Still, something radical needs to be done since “France’s unemployment rate has remained unacceptably high”, says The Economist. Indeed, “at 9.5%, it is more than twice that in Germany, and has not dipped below 7% since 1980”, while “the jobless rate for the under-25s is over 20%”. Macron has distanced himself from “ghoulish unchecked capitalism”; he wants to “match a liberalised labour market with a modernised welfare system, which can better protect people – rather than jobs”. In effect, Macron “seeks to turn France not into America or Britain, but a sort of Scandinavia à la française”.

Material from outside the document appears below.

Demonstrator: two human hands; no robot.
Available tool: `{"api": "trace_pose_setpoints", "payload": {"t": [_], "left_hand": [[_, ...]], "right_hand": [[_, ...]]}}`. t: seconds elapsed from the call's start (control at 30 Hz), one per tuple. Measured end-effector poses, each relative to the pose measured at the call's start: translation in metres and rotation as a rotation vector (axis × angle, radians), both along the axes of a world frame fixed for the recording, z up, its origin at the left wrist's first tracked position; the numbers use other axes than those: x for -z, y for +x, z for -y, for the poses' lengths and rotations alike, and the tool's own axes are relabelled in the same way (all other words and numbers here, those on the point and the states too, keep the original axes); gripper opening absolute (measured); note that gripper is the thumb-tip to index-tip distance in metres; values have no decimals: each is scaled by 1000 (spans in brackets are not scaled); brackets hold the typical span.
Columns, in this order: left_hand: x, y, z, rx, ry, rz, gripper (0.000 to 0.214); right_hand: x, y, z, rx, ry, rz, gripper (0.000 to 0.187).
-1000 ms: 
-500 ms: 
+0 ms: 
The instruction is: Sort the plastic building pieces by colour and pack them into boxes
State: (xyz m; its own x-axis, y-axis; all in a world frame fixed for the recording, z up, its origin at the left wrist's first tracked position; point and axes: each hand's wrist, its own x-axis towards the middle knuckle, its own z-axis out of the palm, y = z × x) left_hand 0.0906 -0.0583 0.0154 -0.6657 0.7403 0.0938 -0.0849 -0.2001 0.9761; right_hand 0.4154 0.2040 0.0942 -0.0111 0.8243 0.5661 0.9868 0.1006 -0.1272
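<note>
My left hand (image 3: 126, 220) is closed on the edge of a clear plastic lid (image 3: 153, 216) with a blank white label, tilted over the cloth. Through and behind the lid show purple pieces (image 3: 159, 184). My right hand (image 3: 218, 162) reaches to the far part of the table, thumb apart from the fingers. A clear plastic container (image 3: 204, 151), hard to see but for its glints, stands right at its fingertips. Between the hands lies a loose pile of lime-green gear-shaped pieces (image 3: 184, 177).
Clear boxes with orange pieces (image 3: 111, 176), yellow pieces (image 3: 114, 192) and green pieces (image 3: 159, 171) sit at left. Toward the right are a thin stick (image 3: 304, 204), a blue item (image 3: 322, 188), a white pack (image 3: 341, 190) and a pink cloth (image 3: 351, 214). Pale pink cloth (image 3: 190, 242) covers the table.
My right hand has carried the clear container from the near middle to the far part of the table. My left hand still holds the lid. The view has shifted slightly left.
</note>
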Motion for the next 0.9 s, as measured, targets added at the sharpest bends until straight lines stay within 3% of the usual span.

He wants Danish-style “flexicurity” where it is easier to hire and fire, yet the state helps and supports workers to move from employer to employer, says Alan Beattie in the Financial Times. The trouble is that “the kind of co-operative relationships between unions and management embedded in the Nordic model are largely absent from France”. Indeed, Danish unions “regard themselves as responsible for the unemployed as well as existing workers, and for skills as well as jobs”. But French unions focus on protecting insiders, leading to a “two-tier” labour market with “a core of well-protected employees and a periphery of lower paid insecure workers”. Performing a Scandinavian labour market transplant on France is easier said than done.